__The problem__
Produce as output only the lines below starting at the line with "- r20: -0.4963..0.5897" and continuing through the line with "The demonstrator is", each one exactly as written.

__Extracted data__
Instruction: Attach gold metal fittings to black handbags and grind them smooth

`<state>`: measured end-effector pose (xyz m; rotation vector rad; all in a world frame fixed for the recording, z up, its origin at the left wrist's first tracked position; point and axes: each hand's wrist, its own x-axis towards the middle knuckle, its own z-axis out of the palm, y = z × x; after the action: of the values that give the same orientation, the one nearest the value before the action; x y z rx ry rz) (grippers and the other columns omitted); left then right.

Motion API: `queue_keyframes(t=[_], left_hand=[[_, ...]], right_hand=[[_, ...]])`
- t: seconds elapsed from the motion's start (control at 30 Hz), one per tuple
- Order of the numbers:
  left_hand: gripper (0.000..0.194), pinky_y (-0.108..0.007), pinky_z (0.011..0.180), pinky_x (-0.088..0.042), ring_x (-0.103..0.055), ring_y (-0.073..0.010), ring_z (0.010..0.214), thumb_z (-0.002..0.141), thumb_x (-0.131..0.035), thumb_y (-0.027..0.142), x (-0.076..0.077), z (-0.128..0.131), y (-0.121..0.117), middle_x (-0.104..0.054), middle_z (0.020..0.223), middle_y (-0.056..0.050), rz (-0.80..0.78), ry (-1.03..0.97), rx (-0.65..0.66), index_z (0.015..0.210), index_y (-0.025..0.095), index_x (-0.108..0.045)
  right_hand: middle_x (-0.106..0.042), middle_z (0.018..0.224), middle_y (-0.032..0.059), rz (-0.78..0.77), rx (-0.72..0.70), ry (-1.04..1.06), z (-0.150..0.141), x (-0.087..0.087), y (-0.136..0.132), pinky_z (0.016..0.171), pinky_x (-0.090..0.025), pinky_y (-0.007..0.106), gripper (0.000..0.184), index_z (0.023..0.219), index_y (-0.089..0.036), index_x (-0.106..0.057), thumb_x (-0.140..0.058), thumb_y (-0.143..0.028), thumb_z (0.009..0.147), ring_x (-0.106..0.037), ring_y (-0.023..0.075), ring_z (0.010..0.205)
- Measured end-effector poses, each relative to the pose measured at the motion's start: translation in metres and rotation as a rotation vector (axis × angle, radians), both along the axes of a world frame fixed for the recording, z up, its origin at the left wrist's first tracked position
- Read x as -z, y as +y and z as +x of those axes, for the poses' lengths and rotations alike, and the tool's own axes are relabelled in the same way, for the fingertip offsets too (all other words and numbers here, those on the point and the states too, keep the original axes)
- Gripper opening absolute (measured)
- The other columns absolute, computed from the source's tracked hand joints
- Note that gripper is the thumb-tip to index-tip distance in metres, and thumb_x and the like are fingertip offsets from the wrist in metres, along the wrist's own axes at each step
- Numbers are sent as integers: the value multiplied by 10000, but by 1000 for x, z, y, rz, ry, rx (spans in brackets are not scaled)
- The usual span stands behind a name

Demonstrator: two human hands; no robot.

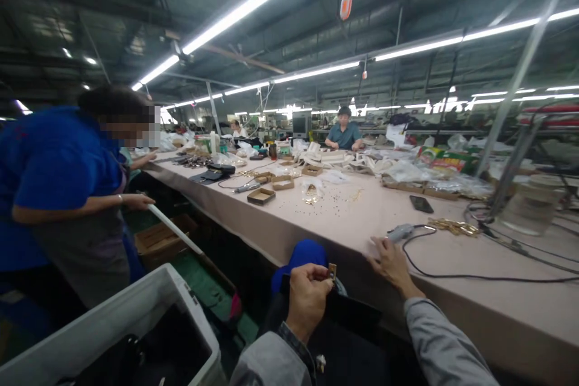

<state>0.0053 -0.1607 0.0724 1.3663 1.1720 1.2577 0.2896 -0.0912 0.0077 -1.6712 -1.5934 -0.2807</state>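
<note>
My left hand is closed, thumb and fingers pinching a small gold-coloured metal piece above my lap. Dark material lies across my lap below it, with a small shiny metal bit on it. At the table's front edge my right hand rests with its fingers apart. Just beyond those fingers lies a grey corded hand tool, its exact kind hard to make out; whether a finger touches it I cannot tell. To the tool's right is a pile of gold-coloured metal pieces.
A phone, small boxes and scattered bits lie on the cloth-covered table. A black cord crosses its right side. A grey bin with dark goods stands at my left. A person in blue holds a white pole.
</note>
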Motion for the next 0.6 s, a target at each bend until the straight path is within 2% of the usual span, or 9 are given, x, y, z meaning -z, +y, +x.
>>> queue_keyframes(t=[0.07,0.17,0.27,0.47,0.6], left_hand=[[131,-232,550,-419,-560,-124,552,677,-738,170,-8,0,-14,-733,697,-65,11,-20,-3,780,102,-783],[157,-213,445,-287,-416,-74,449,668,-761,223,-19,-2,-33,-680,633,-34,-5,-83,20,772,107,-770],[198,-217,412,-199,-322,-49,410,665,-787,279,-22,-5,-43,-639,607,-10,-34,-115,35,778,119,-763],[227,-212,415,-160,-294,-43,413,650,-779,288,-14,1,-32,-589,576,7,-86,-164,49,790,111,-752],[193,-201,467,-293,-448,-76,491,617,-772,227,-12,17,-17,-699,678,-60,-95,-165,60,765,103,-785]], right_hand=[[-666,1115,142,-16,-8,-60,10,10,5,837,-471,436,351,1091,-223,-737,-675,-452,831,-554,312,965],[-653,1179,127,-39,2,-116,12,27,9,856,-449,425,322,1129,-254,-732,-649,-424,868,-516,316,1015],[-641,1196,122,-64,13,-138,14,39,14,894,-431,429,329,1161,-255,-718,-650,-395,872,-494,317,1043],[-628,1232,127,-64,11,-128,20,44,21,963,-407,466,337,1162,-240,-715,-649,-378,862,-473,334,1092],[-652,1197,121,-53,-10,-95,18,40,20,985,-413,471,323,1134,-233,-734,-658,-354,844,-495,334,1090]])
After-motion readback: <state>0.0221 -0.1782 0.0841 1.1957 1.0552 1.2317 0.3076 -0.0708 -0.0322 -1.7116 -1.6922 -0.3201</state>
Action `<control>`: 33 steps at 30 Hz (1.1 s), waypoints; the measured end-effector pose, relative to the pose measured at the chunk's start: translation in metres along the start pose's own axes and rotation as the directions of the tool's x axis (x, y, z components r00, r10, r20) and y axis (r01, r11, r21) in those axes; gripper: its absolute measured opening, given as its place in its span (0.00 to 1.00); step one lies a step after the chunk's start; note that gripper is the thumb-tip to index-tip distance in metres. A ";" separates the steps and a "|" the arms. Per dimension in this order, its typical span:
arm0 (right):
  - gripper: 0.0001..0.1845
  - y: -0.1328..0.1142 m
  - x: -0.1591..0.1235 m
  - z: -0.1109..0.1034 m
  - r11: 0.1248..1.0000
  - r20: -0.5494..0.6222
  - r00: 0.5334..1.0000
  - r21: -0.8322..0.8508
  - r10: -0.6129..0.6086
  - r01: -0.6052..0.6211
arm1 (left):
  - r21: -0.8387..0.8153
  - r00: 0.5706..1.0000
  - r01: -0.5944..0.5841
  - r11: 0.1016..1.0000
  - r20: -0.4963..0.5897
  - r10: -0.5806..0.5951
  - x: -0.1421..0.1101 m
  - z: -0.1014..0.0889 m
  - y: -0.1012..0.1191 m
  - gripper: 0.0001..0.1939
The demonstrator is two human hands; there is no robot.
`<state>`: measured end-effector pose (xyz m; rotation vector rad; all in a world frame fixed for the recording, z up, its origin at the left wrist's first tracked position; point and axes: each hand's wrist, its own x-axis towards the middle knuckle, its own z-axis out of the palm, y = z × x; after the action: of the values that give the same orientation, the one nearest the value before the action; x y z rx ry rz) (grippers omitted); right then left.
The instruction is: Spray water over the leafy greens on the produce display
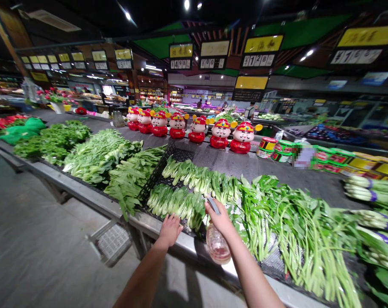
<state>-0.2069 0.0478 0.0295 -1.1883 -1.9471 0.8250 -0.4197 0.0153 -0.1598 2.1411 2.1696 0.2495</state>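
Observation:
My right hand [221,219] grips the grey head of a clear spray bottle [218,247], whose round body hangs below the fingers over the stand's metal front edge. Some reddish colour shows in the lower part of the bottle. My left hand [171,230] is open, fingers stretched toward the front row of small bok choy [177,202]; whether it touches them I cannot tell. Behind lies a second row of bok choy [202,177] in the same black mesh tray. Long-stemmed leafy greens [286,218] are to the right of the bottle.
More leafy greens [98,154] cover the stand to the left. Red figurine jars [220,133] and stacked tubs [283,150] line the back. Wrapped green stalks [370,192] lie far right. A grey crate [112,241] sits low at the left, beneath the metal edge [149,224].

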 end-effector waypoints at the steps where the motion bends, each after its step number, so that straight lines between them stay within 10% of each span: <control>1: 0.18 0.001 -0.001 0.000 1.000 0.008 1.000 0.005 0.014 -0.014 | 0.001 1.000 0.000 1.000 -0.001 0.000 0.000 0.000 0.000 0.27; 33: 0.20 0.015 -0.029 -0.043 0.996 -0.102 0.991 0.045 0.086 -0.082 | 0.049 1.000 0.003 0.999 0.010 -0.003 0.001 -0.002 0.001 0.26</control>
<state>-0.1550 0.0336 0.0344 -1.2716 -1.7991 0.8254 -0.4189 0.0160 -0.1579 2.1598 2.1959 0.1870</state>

__Problem solution__
  - r20: -0.4963..0.5897
  - r10: -0.5806..0.5951
  - x: -0.1421..0.1101 m
  - z: -0.1014..0.0889 m
  - y: -0.1012..0.1191 m
  - gripper: 0.0001..0.1939
The demonstrator is two human hands; there is no robot.

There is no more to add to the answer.